Bay Area Real Estate: How Bad Will The Crash Be?

Bay Area Real Estate: How Bad Will The Crash Be?

Here is the complete transcript of the podcast

Welcome back to Success with Srini. Today’s podcast episode is again, based on a question that I made up, completely I made up. Not really, in fact, I just had a conversation with a friend of mine for about 30 minutes talking about Silicon Valley real estate. Where this is heading, where is this going, what’s gonna happen, and all that. Interestingly, that’s not the only conversation I had. I have several friends who have been asking me about real estate markets in general, specifically Silicon Valley. And I thought I should record a podcast, not because I’m talking to friends, we all talked to friends. That’s not the point. But then, I had been listening to this question multiple times on the radio, I have several friends who do shows on the radio. And I’m hearing this question across multiple channels, across multiple shows people calling in asking questions like, Where is this market going? Should we buy it? Should we wait? If we buy which should be bought? Should we buy in San Jose? Should we go to East Bay? How far can we go into the East Bay? I’m listening, I’m hearing all these questions. I thought, based on my interactions, based on these questions, I should answer this question myself. I’ll tell you why I want to answer this question.
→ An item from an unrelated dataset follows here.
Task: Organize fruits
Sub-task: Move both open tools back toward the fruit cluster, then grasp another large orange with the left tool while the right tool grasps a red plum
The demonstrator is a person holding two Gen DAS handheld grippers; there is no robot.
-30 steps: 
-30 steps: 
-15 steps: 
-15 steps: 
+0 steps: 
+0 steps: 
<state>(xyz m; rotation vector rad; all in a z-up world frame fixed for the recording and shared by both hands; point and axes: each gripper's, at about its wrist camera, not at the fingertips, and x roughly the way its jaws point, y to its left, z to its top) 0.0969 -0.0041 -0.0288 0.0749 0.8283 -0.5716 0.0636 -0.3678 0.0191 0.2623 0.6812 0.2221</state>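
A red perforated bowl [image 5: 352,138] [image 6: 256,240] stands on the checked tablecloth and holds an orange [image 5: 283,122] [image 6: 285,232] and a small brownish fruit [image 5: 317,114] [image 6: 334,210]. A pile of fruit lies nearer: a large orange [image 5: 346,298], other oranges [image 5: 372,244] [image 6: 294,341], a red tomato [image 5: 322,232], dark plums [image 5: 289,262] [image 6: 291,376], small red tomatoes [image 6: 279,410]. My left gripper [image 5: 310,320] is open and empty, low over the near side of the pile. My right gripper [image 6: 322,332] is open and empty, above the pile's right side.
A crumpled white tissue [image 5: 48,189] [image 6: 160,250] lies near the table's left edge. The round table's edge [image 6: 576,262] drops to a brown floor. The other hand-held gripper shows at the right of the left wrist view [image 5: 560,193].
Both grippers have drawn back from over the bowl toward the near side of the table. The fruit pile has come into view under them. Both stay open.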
First of all, I was a very serious investor myself. I bought and sold houses, I held apartment buildings and condos, and I even bought houses that I rehabbed myself. Those were my glory days. And I also did seminars on real estate. In fact, I promoted some of the top real estate experts at my events. And I silently supported many of the real estate gurus in successfully running their events. So they pick my brain for putting people into rooms. So I’m very close to the topic of real estate. And I carry one of the largest libraries on real estate investing. And I had been to multiple seminars as a student, myself, and I learned from the best of the best. So I have some understanding of the topic. But the biggest understanding is not from all this activity. The biggest understanding is from me investing and losing money in real estate while making money. I have lost houses to foreclosure. I have lost houses to short sales, that gives you an idea. I’m not doing this because I have a podcast and I just want to record a podcast, not really. I’m doing this because I see the pain in the market. I’m doing this because I have personally gone through it. And I also have this itch to go back and buy more at this point, seeing where this market is the case in point, I think I have some credibility to answer this question. That being said, let’s get into this. What to do with the real estate market? If I’m a first-time investor, I’m a first-time buyer, what will I do? What should I do? So let’s look into the indicators. So here is the as I’m recording this, this podcast today.


I do not know when this is going to go. When this is going to be live on my podcast. I’m recording hoping that I’m going to give some value. I’m going to listen to this recording myself. And I’m going to play this recording with my friends. If they like it, then I’m going to release this on my podcast. If not, I’m gonna delete this. Okay, so that’s the disclaimer. So there are a few indicators. First and foremost is the stock market. So at the time of recording this podcast, we have successfully completed one week of the stock market, the longest streak of decline since 2001. For one week, that’s where the stock market is today. As I’m recording, one full week is gone. Losing so continuously stock market is falling for the last seven days. So that’s the state so the stock market is going down. They see the truth.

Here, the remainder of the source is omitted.